Federal Reserve

policymakers noted at their Aug. 9 meeting that higher energy costs and "reduced resource slack" could spur price pressure, although for the most part inflation continued to be held in check by the central bank's "measured" approach to interest rate tightening.

"Notwithstanding recent benign readings on inflation, the forecast for core

consumer inflation was raised somewhat, owing in part to the recent further rise in energy prices and, in light of the revisions to historical data, a higher assumed trajectory for the nonmarket component of core

consumer prices."

Minutes from the Federal Open Market Committee meeting also discussed the market's reaction to a series of indicators over the summer that suggested the economy was picking up. Yields on Treasury bonds rose while stocks benefited from a series of strong earnings reports.

"Over the intermeeting period ... investors appreciably marked up their expectations for the path of policy, primarily in response to incoming economic data suggesting more strength in spending and output than had been anticipated."

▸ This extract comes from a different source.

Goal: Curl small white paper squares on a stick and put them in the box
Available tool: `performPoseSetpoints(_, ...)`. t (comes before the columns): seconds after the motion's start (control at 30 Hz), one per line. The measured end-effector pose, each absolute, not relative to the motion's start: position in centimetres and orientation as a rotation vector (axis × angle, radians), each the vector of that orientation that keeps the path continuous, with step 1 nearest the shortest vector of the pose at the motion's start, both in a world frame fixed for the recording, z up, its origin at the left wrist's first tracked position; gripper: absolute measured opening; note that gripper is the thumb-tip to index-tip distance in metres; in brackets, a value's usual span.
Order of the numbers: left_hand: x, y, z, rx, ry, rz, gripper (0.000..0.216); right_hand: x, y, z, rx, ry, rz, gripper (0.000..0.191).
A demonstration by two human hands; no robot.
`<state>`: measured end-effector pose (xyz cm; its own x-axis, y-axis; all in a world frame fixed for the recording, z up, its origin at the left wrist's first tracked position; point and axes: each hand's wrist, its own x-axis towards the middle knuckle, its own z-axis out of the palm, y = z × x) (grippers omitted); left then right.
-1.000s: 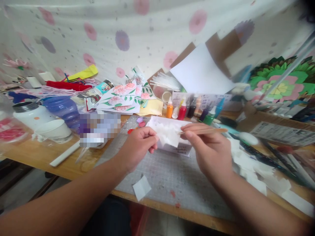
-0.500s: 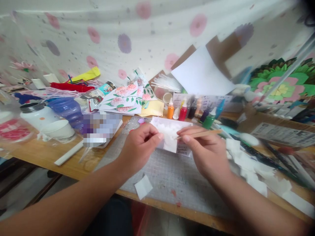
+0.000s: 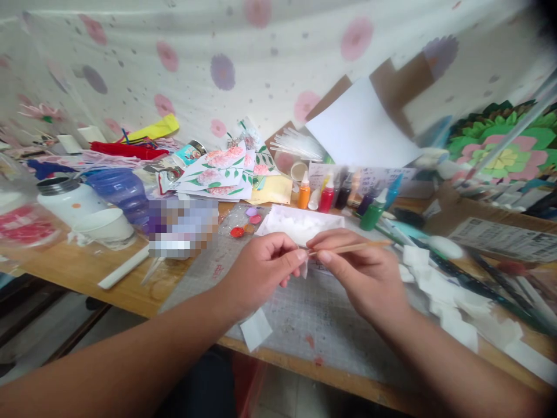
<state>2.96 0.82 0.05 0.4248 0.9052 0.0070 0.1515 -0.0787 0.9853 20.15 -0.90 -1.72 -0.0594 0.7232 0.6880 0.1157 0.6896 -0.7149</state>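
Over a grey cutting mat (image 3: 304, 316), my left hand (image 3: 261, 273) pinches a small piece of white tissue paper (image 3: 304, 268) between thumb and fingers. Only a sliver of the paper shows. My right hand (image 3: 363, 276) is closed on a thin wooden stick (image 3: 352, 248) that points right, its near tip meeting the left fingertips. Just behind both hands lies a white tray (image 3: 300, 223) with white tissue in it. A square scrap of white paper (image 3: 256, 329) lies on the mat near the table's front edge.
Several small dye bottles (image 3: 331, 197) stand behind the tray. A white jar (image 3: 65, 200), a white cup (image 3: 104, 226) and a blue bottle (image 3: 117, 191) sit at the left. Flower cards (image 3: 217, 171) lie at the back. Cut white squares (image 3: 439, 296) and pens (image 3: 487, 278) cover the right.
The tissue piece was spread wide between my hands; now it is gathered small at the stick's tip. Both hands have drawn together and slightly toward me.
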Motion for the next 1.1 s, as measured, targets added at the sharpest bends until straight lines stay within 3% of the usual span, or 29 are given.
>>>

Indeed, the Fed's own staff prepared a report for the Aug. 9 meeting that upwardly revised the estimate for 2005 growth while tempering the view for 2006. The 2006 reduction reflected expectation for "higher energy prices, higher long-term interest rates, and the somewhat slower growth of productive capacity implied by the annual revisions to the national accounts."

Most of the FOMC's members believed at the time that more interest rate hikes would "tend to hold inflation pressures in check," although not everyone was convinced that the situation was ideal.

"While recent monthly readings indicated that core inflation had been subdued, a number of participants noted that underlying core inflation appeared to be running at a pace around the upper end of the range they viewed as consistent with price stability," the minutes read. "Participants commented that an increase in inflation from recent rates could have especially adverse effects on longer-run economic performance."

Regarding another source of economic heat, the real estate market, Fed members noted that with housing starts essentially flat, "residential investment was projected to decelerate substantially over the remainder of this year.

"Business investment was predicted to continue to rise at a moderate pace, benefiting from still-accommodative financial conditions and the ongoing need to replace depreciating equipment and software."